Furthermore, The Heritage Lottery Fund, which issues grants to places and areas of historical or artistic interest, will only issue grants to private owners where the gain is greater to the public than it is to the private owner, so, basically, one that's pretty much open to the public.

The way most of these places gain any sort of HFL funding it that they have been turned over to a trust such as National Historic Trust, at least in part, entirely for public use or for hire for particular events. In some cases, the private owner doesn't even live in the castle/big house anymore. They leave that open to the public or turn it over to a trust to run and who can gain funding as a non-profit organisation.

Hence, why a lot of them still entirely in private ownership are either falling into ruin unless owned by the very wealthy, or quite open to the public in order for the owner to cover his/her running costs.

Fools like these people run into trouble because they still want to live in Edwardian times and are too moronic to run such a pile as a profitable business; they're such imbeciles, they seem to see making money as something beneath them whilst the very well crumble around them and they live like sorry dogs in filth.
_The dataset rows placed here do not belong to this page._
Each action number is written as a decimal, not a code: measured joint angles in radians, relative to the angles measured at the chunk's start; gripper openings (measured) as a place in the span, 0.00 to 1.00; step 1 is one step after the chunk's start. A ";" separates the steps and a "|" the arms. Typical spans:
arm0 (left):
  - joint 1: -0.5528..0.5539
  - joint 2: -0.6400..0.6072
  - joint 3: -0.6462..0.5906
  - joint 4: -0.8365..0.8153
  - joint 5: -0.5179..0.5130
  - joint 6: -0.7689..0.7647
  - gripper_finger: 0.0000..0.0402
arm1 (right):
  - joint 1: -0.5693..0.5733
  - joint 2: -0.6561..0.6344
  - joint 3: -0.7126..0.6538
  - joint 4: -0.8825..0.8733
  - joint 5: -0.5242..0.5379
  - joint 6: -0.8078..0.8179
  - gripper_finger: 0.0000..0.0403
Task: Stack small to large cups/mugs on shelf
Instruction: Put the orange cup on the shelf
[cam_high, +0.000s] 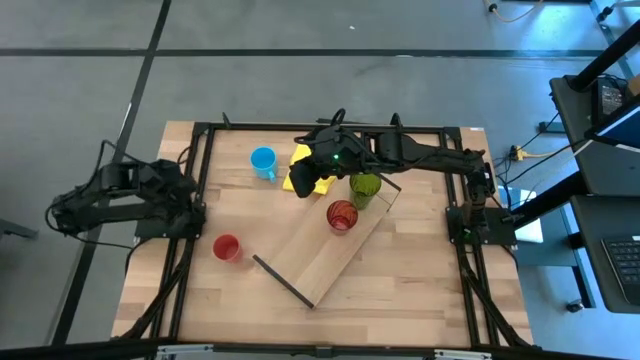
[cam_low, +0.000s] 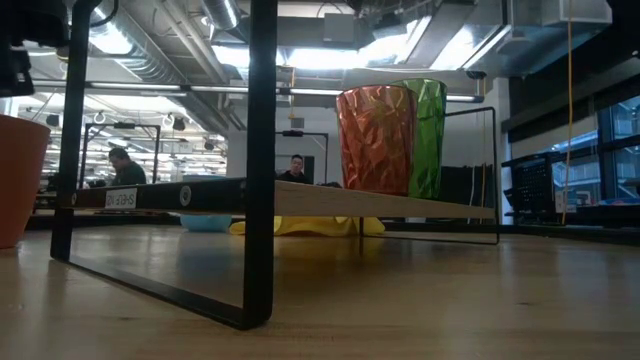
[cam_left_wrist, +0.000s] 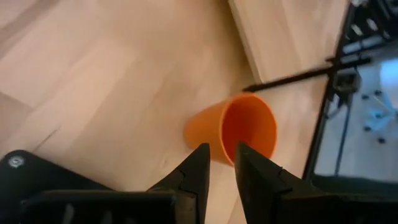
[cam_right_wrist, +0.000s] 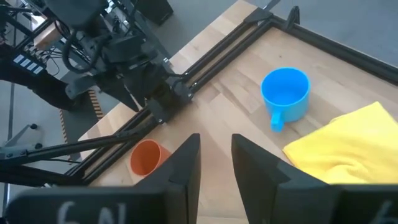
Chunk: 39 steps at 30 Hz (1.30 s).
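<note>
The shelf (cam_high: 320, 255) lies slantwise on the table, a long light-wood board on black end bars (cam_low: 262, 160). On its far end stand the green tumbler (cam_high: 365, 188) and the dark red glass (cam_high: 342, 215), side by side in the low view: glass (cam_low: 375, 140), tumbler (cam_low: 430, 140). The smaller red cup (cam_high: 227, 248) stands upright on the tabletop left of the shelf. The blue mug (cam_high: 263, 162) stands near the far edge. My right gripper (cam_right_wrist: 216, 140) hovers shut over the yellow cloth, short of the mug (cam_right_wrist: 285, 93). My left gripper (cam_left_wrist: 221, 149), shut, points at the red cup (cam_left_wrist: 239, 127) without touching it.
A yellow cloth (cam_high: 305, 165) lies crumpled on the table between the blue mug and the shelf's far end, under my right gripper (cam_high: 300, 182). Black frame rails (cam_high: 195, 190) border the table on the left and right. People sit in the room beyond (cam_low: 125, 165).
</note>
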 joint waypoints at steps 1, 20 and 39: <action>0.000 0.004 -0.001 0.008 -0.013 -0.016 0.17 | 0.000 0.000 0.000 0.000 0.000 0.000 0.23; -0.012 0.341 0.164 -0.174 -0.166 0.154 0.17 | -0.024 0.000 0.000 0.001 -0.016 0.013 0.23; -0.221 0.512 0.090 0.061 -0.124 0.170 0.26 | -0.031 0.000 0.000 -0.021 -0.069 0.023 0.28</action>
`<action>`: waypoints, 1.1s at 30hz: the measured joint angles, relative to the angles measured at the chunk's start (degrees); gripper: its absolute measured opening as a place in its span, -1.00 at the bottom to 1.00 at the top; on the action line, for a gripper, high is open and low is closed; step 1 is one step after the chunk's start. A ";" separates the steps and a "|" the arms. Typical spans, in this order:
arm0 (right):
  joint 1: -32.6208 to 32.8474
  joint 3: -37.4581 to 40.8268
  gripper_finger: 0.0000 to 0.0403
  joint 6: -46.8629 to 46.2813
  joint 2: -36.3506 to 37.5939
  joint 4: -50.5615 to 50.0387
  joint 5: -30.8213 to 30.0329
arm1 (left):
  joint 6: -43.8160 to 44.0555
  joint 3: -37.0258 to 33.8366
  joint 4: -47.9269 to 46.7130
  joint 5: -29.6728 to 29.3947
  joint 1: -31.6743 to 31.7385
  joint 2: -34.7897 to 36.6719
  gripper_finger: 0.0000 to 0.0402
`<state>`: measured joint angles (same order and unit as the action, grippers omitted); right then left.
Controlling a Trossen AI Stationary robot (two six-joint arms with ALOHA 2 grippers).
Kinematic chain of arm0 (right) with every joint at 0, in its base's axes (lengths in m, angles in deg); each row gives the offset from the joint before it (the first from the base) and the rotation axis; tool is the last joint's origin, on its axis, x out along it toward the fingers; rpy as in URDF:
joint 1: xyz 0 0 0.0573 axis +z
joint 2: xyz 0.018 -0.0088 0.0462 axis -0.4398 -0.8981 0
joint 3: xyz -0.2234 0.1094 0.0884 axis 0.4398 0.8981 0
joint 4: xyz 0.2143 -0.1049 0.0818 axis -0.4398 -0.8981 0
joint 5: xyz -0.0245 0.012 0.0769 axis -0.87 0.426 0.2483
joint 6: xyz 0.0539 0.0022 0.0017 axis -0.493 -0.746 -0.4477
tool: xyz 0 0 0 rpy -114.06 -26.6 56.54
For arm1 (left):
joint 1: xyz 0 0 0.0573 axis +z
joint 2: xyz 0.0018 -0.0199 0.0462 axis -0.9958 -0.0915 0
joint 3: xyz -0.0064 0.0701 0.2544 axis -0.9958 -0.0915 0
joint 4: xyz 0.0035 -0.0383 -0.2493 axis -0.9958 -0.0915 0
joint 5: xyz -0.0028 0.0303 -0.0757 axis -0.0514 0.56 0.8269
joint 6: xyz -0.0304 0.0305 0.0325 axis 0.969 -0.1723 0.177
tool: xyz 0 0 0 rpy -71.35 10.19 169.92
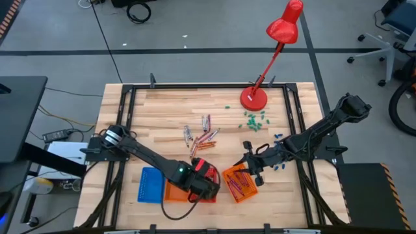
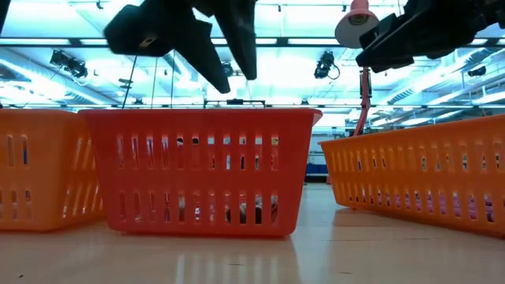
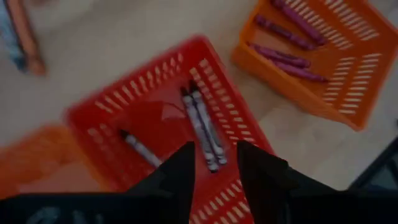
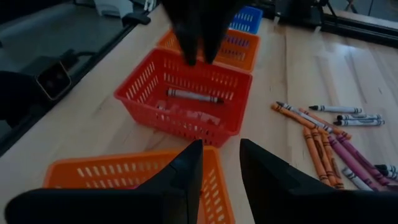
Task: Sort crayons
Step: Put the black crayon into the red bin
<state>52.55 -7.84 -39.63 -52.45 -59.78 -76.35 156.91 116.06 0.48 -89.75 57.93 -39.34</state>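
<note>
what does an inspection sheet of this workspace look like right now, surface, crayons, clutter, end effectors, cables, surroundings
surface: wooden table inside a dark frame.
job's things: loose crayons at mid-table; grey crayons in the red basket; purple crayons in the orange basket; a second orange basket and a blue basket alongside.
clutter: red desk lamp; small green bits; small blue bits.
end effectors: left end effector open above the red basket, holding nothing; right end effector open over the orange basket, holding nothing.
cables: a black cable on the floor beyond the table.
surroundings: grey floor, office chair.
</note>
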 joint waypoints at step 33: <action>-1.54 0.02 -0.45 -2.30 -0.02 -1.24 -10.65 | -96.45 -17.69 -14.84 -7.67 21.96 1.87 -0.33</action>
<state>51.00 -7.82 -41.92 -52.47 -61.02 -87.00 60.46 98.37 -14.36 -97.41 79.89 -37.47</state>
They reap what they sow with their idiocy and insolence.

I don't feel sorry for any of them.

OP posts:
vintageteacups · 05/04/2011 13:28

I understand the funding bit now thanks expat Smile

Prunnhilda · 12/04/2011 15:33

I am just having a crafty cup of tea and watching the one about the Montessori School.
Massive, massive eyerolls at the UFO/fairies/wyse womyn vibe of the whole thing.

MigratingCoconuts · 12/04/2011 16:55

Yes, Prunnhilda, nutty UFO/fairy vibes everywhere! I actually thought they did a much better job at actuallly listening to the advice gievn and acting on it but that might be because they weren't minor landed gentry but had bought into the house only a few decades earlier. far more realism there even with the UFO stuff Wink

Far less of the 'git awf mai laand' and refusing to open up to the public than in previous episodes.

I like the son a week ago who was still 'finding himself' at 30...I kept yelling 'give it to the daughter!' at the telly!

Prunnhilda · 12/04/2011 16:58

That 30 yr old MAN didn't know he was born. He really didn't. The daughter was ten times more doughty than he'd ever be.
(It was cognitive dissonance, wasn't it? He didn't want it and knew he didn't want it, but wanted to be part of it all and play the role at the same time.)